▶ _What you will do_: Read through the records below and copy each line that uses the word "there".

▶ _Data under study_:
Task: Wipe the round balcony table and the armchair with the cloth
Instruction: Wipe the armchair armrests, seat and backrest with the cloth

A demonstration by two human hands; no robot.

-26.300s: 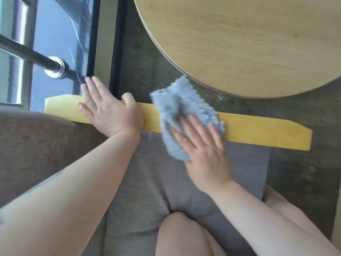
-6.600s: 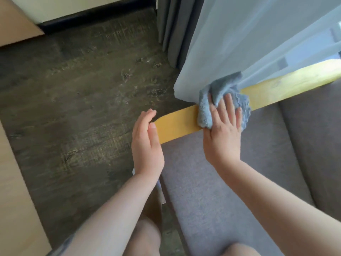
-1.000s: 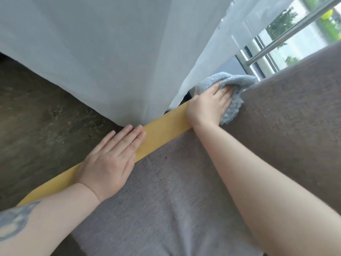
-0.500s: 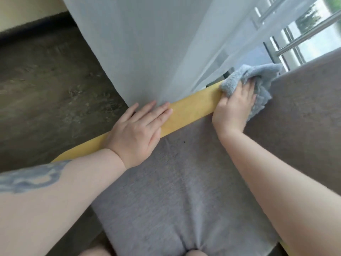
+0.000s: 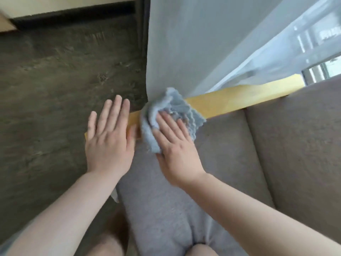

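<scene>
The armchair has a grey fabric seat cushion, a grey back cushion and a yellow wooden armrest running from the centre to the upper right. My right hand presses the crumpled blue-grey cloth flat onto the armrest near its front end, fingers straight. Just left of the cloth, my left hand lies flat with straight fingers over the armrest's front tip. Most of that tip is hidden under the two hands. The round table is out of view.
A white sheer curtain hangs right behind the armrest, touching it beside the cloth. Dark wood-look floor spreads to the left, ending at a black skirting board. Window frame shows at the far right. My knees are at the bottom edge.
My right hand has slid the cloth along the armrest from its rear end by the back cushion to the front end. My left hand has moved forward to the armrest's tip.
</scene>
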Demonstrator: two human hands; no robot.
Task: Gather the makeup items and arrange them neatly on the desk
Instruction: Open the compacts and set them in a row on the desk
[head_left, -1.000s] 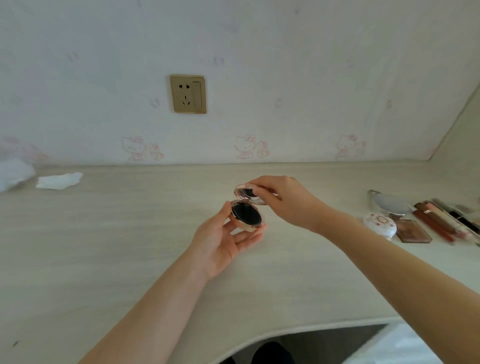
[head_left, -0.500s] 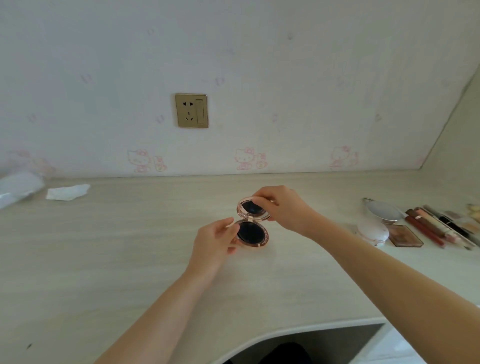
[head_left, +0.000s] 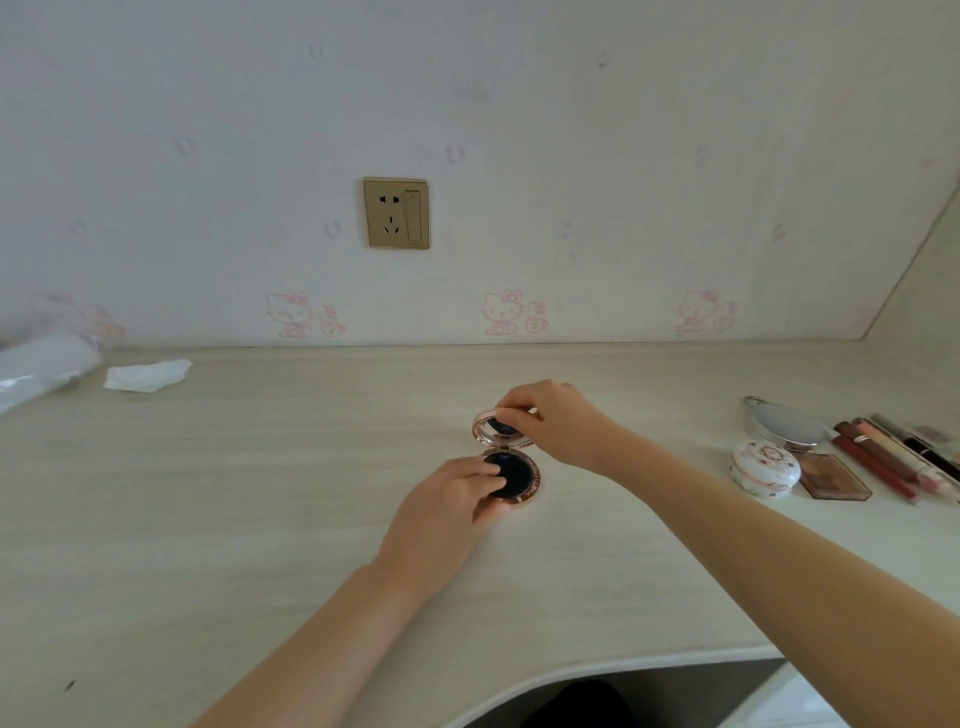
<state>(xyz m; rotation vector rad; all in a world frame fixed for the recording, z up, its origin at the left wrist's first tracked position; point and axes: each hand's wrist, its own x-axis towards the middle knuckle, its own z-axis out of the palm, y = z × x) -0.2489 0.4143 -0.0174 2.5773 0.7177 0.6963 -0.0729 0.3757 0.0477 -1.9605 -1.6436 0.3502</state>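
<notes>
fingertips (head_left: 488, 470) of the left hand (head_left: 447, 512) pressed together on the dark pad in the base of the open compact (head_left: 511, 465), thumb under its near rim; fingers (head_left: 511, 405) of the right hand (head_left: 558, 423) pinched on the far edge of the mirrored lid, holding it tilted up. lowered since a second ago: then held up in the air over the middle of the desk (head_left: 208, 519), left palm cupped beneath the base; now down at or touching the desk top, roughly midway between back wall and curved front edge, left hand turned palm-down over it. whether the base fully rests on the surface cannot be told. lid opened wider than before. grouped near the right edge, unmoved: white floral jar (head_left: 764, 468), brown palette (head_left: 834, 477) just beside it, oval hand mirror (head_left: 784, 427) behind, row of lip pencils and tubes (head_left: 893, 457) running toward the right corner. crumpled tissue (head_left: 147, 375) and clear plastic wrap (head_left: 41, 369) at the back left corner. wide bare stretch across the left half and along the front edge; open strip also between compact and the right-hand group.
</notes>
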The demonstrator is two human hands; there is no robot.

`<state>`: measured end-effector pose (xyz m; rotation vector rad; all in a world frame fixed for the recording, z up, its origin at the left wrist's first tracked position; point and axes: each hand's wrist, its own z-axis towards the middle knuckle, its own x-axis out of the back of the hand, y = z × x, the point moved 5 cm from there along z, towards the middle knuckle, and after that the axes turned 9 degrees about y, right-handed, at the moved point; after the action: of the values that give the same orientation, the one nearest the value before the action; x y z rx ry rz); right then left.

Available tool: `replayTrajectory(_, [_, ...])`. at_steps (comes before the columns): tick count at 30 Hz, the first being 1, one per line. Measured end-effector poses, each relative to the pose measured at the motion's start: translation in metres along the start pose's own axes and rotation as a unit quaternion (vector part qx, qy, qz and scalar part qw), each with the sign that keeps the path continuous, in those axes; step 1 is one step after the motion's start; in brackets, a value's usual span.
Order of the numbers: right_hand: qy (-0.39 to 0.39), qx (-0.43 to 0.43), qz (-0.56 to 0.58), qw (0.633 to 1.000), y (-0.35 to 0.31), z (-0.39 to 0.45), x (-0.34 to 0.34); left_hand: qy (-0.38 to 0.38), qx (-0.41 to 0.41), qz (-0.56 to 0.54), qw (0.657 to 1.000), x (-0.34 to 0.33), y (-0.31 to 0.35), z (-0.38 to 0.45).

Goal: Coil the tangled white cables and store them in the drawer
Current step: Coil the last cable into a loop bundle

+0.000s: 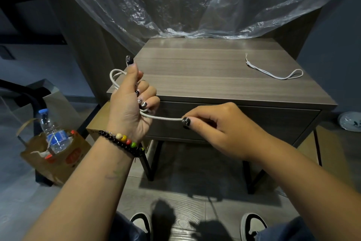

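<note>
Winding step, by the look of it. Best done by keeping the white cable taut between the hands, laying each turn beside the last around the left hand, never crossing loops, and feeding slack slowly so nothing snags.

Left hand raised at 9 o'clock of the nightstand, palm toward the camera, thumb up, fingers curled round the loops, one loop sticking out at 10 o'clock of the fist. Beaded bracelet on that wrist. Right hand at 3 o'clock of the left, knuckles up, pinching the cable's free run between thumb and forefinger.

Second white cable, already bundled, lying on the nightstand top toward 2 o'clock. Drawer closed, behind the right hand.
</note>
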<state>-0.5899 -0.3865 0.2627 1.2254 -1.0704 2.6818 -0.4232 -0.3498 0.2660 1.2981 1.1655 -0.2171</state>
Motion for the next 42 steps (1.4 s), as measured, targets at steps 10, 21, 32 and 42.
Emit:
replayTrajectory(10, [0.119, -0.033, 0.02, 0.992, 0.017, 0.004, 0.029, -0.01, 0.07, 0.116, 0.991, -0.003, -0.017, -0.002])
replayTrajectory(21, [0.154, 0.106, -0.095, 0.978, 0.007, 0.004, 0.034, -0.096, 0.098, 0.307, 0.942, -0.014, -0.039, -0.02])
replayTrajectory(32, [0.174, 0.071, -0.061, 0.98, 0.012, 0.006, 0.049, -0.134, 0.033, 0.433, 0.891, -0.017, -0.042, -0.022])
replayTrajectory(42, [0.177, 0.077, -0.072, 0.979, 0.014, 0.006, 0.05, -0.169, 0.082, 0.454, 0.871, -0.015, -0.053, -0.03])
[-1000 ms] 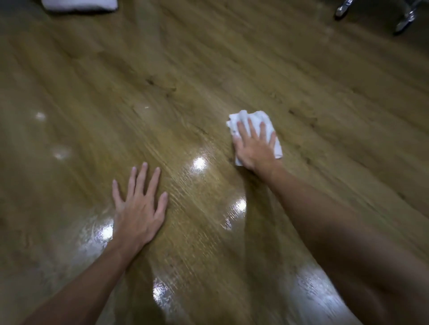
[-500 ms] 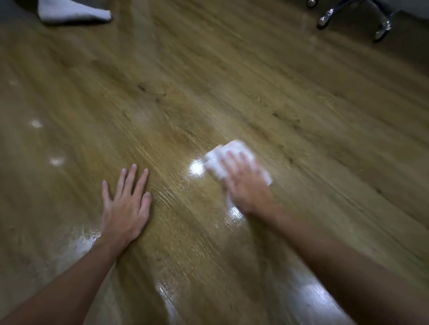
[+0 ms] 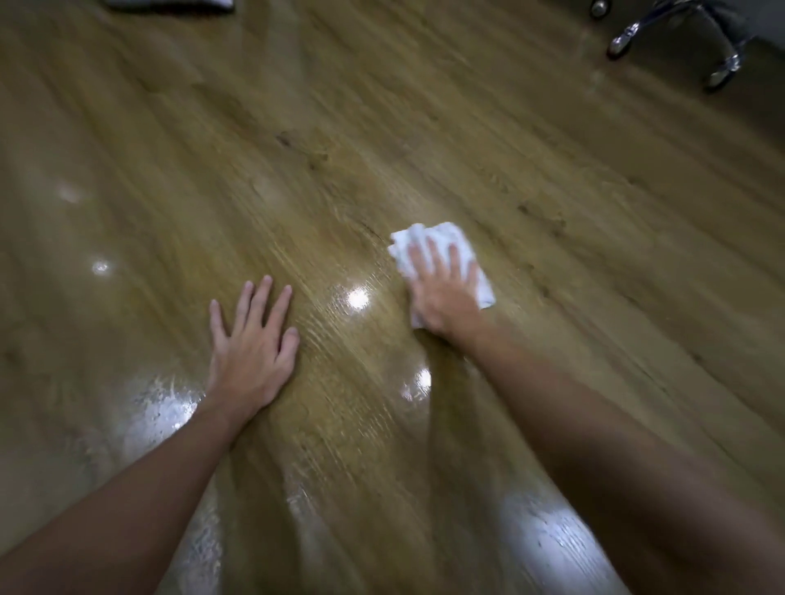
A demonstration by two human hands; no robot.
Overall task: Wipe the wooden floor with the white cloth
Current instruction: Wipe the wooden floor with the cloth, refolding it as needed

▶ _Result for this task_:
The demonstrator is two human hands; there is no robot.
`<state>`: measured end-effector pose (xyz m; rotation vector rad; all in a world frame fixed for the recording, z up, its origin at the left wrist's first tracked position; point and axes: each hand's wrist, its own z-axis towards the middle knuckle, its own x-axis out of the back of the hand, y = z × x, the point moved 5 cm from there along z, towards the middle knuckle, and after that the axes turned 9 degrees about y, right-handed, at the moved point; after the action: of the values that give the same orientation, the one nearest the value before the action; x y z rx ry rz); right then left.

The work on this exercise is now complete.